Choose your favorite network

Note that the gas fee for a transaction on a Layer 1 network (Ethereum) can be close to $10, and on Layer 2 networks (Arbitrum, Optimism, Polygon) it is less than $1. Therefore, from a financial point of view, we can only trade in L2 for now. Arbitrum was chosen for fairly high trading volumes on the popular UniSwap V3 decentralized exchange and for low fees: 26 cents on average in fall 2023, $1 to $2 in winter 2024, 10 cents after upgrade in mid-March 2024.

Cod

In order to organize the storage and execution of limit orders, we had to code our mini-exchange. Its main functions:

  • “walk” to the blockchain via RPC Node (for example, alchemy or infura).

  • continuously monitor exchange events (Event Swap) in Arbitrum network blocks. UniSwap V3 itself filters events in liquidity pools.

  • determine that in one of the liquidity pools it is possible to exchange tokens at an acceptable price, and at the same time send a transaction to this pool. Then wait for the network’s response.

We solve problems

A transaction can be executed for various reasons. Most often, we encountered STF, Too little received, Fail errors. To avoid these mistakes, preventive measures are needed:

  • We estimate the cost of gas that will be required for the transaction. We make sure it’s below our commission limit and the account has the required amount of ETH.

  • we put 0.2% slippage in our price.

User privacy is all ours

In the previous step, we sent requests to the UniSwap router, because it is not possible to send Swap directly to the liquidity pool. The request specifies a pair of tokens and the amount of the commission. These three parameters clearly define the liquidity pool. For example, for WETH/USDT 0.05%, the pool address is 0x641C00A822e8b671738d32a431a4Fb6074E5c79d.

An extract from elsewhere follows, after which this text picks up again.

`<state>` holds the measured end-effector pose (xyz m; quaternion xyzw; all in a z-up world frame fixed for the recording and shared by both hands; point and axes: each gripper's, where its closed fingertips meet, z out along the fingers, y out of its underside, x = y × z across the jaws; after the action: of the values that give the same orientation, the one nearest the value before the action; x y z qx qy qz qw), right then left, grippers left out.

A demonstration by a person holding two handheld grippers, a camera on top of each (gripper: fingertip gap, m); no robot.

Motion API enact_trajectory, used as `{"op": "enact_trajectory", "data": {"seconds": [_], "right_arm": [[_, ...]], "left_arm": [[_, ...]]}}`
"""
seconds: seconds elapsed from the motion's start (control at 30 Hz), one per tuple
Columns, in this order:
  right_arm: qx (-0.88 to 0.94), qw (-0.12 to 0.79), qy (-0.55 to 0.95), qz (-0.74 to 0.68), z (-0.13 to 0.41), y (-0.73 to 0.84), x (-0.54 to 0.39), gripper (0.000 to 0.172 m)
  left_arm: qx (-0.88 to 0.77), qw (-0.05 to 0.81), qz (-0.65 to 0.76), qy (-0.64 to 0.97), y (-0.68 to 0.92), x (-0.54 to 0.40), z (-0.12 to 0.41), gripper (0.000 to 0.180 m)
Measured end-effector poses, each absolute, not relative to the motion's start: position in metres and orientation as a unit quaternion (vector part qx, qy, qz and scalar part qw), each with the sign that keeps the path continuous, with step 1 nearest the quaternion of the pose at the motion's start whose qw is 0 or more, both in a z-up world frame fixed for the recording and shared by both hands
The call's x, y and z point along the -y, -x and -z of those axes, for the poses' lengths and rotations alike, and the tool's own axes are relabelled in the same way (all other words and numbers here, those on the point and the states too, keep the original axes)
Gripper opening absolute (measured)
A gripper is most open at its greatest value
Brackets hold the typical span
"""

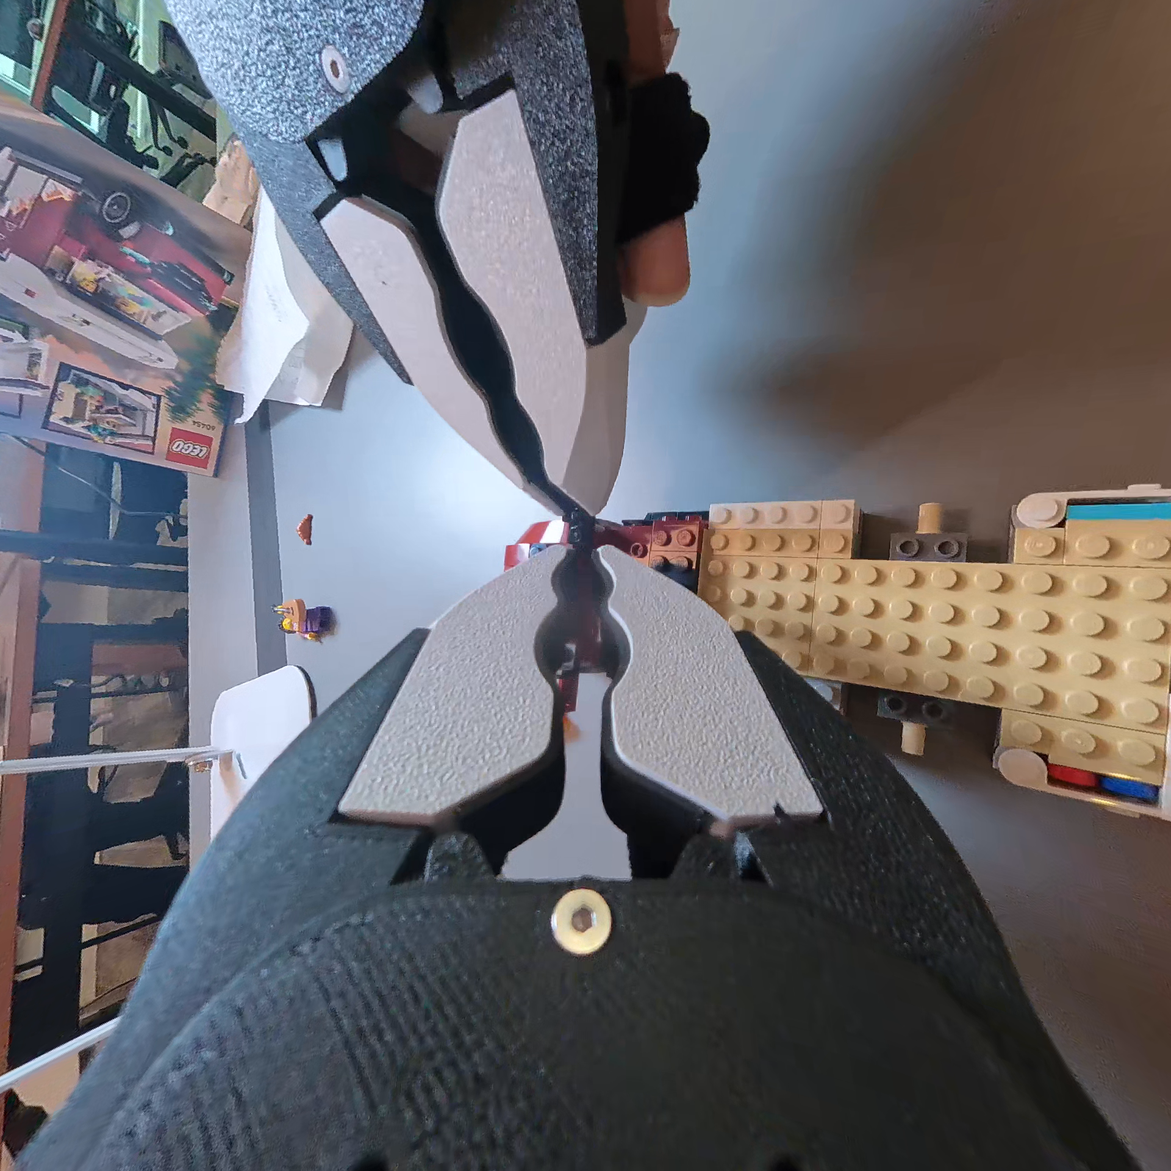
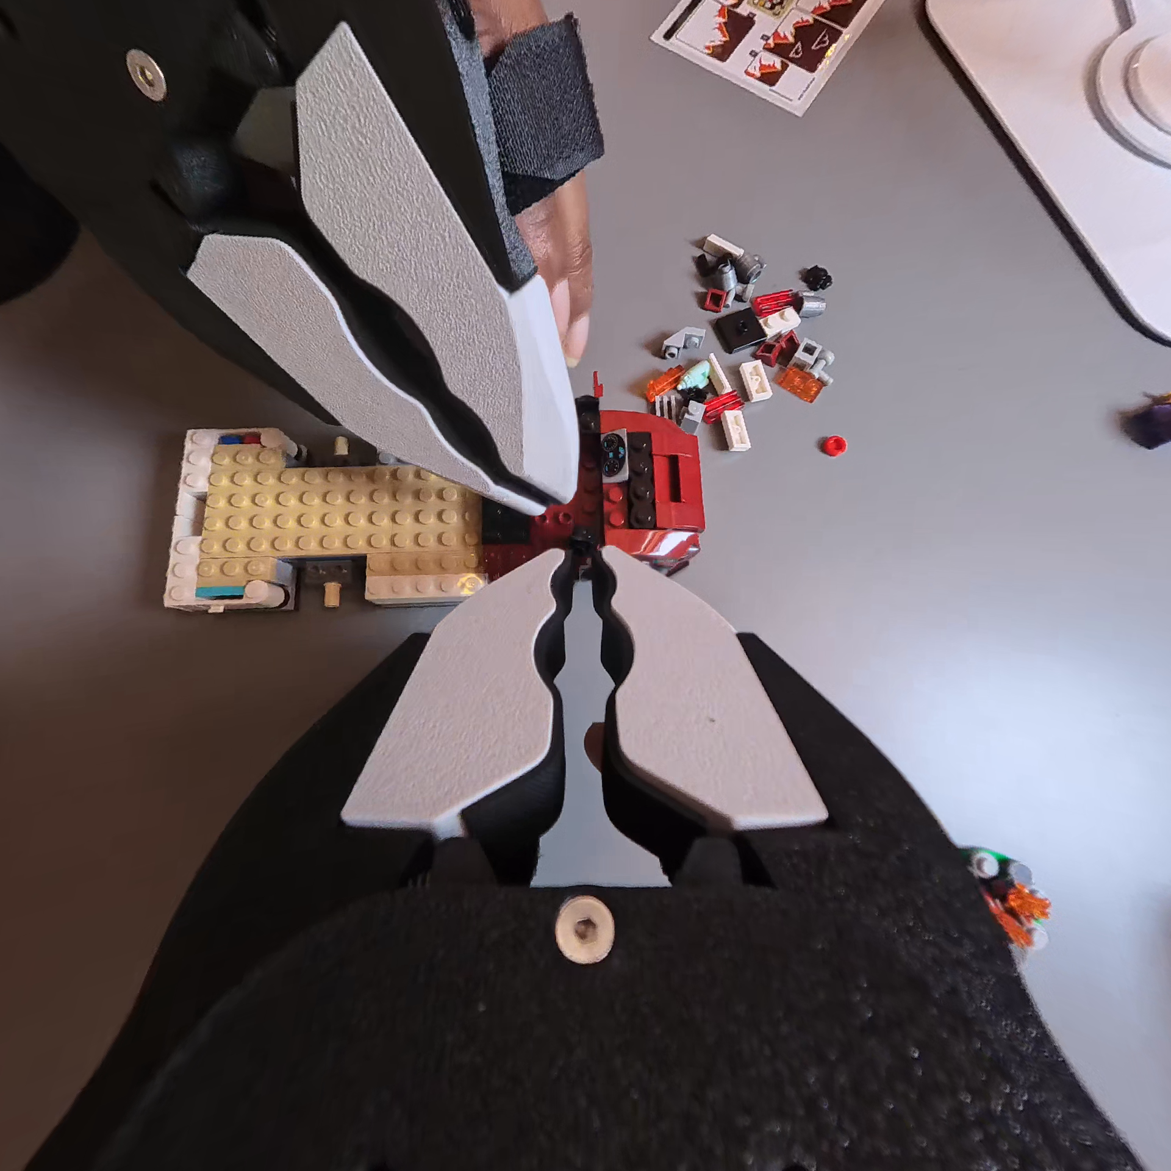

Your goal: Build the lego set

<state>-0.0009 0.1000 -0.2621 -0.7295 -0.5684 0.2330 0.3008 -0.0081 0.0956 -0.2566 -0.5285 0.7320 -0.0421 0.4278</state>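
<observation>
Two grippers meet over one brick vehicle point(image 2: 405, 519) (tan rear, dark-red front); right gripper point(image 2: 582, 550) nips one small black piece point(image 2: 580, 546). Left gripper point(image 2: 557, 504) nearly closed; what it holds, if anything, cannot be told.

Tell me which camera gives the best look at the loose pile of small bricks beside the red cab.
The right wrist view. The loose pile lies in the open on the grey table, just beyond the red cab, with each piece distinct. The left wrist view does not show the pile at all; there the tongs block most of the cab.
</observation>
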Motion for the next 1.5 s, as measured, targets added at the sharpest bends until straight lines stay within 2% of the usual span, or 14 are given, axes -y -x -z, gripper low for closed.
{"op": "enact_trajectory", "data": {"seconds": [0.17,0.57,0.93,1.5], "right_arm": [[0.557,0.282,0.734,-0.266,0.2656,-0.0013,-0.0995,0.004],[0.556,0.282,0.734,-0.271,0.2664,-0.0011,-0.1027,0.004],[0.563,0.3,0.725,-0.259,0.2665,0.0004,-0.1028,0.009],[0.587,0.296,0.715,-0.237,0.2674,0.0009,-0.1074,0.007]], "left_arm": [[-0.746,0.414,0.04,0.52,0.0044,-0.096,0.2601,0.01],[-0.759,0.402,0.019,0.511,0.0004,-0.1015,0.2634,0.004],[-0.761,0.396,0.012,0.514,0.0014,-0.102,0.2647,0.003],[-0.78,0.362,-0.008,0.511,0.0026,-0.1041,0.2658,0.001]]}}
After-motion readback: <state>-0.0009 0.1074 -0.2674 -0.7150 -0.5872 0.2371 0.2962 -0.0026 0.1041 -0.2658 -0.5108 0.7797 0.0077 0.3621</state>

But in this case, it is necessary to have the user’s private key and sign the transaction with the key. Of course, having a user’s PC is wrong, because in this case the owner of the PC will be able to dispose of the user’s money until it is transferred to someone else’s wallet. To avoid sharing the user’s private key, a smart contract is required that has the right to redeem tokens for the user, but not to withdraw money from the user’s address. It’s a fairly simple contract that took just over an hour to audit.